Search the records for the word "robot" and pick out every line that has it.
++++ Entries shown ++++
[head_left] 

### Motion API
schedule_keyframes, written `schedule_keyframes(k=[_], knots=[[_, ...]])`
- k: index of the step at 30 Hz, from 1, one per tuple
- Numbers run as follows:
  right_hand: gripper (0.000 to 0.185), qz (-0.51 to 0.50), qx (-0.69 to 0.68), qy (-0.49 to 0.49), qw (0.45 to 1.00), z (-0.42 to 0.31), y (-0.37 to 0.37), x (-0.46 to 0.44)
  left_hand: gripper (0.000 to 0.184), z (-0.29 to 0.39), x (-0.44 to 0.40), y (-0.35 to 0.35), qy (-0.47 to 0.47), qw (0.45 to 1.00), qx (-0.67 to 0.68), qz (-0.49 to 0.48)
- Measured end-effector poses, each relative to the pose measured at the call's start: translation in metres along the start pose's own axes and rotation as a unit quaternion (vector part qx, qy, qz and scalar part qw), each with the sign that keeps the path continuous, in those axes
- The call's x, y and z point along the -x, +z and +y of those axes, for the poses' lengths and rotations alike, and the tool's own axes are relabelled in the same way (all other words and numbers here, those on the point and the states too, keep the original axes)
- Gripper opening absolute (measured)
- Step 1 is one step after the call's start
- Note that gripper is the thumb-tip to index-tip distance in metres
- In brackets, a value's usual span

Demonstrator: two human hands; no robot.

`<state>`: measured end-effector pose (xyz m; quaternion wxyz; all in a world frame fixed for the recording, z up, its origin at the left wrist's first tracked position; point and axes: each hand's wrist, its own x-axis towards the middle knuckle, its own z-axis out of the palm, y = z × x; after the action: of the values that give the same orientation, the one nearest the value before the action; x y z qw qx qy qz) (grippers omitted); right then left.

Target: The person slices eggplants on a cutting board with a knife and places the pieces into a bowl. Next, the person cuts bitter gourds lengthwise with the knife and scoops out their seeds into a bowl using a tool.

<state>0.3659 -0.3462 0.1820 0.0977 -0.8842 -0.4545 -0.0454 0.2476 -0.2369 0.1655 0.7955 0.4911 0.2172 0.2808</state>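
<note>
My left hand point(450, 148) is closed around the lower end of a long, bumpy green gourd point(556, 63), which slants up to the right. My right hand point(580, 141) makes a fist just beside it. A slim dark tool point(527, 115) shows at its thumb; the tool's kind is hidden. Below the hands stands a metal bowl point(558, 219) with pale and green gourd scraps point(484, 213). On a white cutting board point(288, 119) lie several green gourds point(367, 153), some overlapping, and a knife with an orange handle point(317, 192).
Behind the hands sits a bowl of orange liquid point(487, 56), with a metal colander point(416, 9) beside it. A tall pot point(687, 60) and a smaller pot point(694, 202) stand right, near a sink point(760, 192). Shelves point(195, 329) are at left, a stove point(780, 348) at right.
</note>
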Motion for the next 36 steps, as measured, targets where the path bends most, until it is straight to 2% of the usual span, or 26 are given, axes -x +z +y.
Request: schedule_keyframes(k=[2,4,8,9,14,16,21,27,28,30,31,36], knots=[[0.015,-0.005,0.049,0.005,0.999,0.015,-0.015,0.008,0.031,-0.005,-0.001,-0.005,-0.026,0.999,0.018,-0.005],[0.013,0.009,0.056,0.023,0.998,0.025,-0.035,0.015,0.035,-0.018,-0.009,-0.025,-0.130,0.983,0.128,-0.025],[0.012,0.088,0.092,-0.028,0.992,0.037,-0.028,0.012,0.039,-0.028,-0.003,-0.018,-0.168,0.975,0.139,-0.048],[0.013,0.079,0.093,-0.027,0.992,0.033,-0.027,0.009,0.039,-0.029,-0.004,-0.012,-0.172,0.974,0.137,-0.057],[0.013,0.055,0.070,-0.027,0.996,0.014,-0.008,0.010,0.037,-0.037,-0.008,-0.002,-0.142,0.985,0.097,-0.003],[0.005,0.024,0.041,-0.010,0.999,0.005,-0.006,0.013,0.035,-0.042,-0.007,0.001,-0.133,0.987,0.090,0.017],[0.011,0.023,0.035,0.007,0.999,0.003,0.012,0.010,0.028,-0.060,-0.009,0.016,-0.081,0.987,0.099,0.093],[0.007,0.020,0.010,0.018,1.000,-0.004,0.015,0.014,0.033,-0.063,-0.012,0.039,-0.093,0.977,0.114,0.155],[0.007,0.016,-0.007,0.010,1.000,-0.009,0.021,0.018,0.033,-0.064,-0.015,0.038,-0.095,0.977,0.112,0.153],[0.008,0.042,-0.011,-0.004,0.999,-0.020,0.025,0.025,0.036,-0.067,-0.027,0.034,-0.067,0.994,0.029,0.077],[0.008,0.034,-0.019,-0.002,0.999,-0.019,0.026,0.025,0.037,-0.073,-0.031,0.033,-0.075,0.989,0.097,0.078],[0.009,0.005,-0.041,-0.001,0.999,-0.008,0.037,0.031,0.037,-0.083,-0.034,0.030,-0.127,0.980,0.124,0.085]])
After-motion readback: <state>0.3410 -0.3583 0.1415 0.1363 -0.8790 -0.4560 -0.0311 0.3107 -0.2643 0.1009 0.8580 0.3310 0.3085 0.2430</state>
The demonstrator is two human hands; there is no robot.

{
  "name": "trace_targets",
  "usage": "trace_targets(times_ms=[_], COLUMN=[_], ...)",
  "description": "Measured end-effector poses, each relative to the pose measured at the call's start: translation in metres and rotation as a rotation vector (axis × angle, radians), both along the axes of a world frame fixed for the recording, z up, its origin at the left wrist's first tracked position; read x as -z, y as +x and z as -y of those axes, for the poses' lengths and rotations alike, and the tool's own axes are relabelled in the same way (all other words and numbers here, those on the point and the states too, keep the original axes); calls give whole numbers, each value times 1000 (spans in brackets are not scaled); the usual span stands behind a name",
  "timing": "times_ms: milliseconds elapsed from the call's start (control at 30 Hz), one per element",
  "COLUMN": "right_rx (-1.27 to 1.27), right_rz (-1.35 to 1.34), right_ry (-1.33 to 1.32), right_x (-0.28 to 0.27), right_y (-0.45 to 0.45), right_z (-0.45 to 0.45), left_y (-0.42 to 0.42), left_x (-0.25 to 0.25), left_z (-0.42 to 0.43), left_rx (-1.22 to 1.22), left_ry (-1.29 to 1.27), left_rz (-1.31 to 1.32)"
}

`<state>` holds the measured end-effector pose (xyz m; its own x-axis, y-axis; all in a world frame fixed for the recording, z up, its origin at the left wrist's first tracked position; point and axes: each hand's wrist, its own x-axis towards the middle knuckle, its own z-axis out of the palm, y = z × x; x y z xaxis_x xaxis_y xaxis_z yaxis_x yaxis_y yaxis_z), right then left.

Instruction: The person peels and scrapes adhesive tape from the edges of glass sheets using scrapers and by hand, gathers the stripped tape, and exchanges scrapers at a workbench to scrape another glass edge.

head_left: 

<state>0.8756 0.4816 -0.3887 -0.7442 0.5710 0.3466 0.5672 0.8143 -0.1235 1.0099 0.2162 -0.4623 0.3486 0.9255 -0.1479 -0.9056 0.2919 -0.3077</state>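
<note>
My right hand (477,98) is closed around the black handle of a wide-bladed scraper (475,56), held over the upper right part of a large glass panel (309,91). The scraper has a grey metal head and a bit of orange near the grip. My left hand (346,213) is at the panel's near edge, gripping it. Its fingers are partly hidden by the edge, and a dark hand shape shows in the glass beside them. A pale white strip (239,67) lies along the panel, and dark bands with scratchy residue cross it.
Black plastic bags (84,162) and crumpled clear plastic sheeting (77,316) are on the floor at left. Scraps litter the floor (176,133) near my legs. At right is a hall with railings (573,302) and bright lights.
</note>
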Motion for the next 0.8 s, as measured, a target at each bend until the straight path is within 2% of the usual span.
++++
→ Solution for this problem
Demonstrator: two human hands; no robot.
The demonstrator is two human hands; there is no robot.

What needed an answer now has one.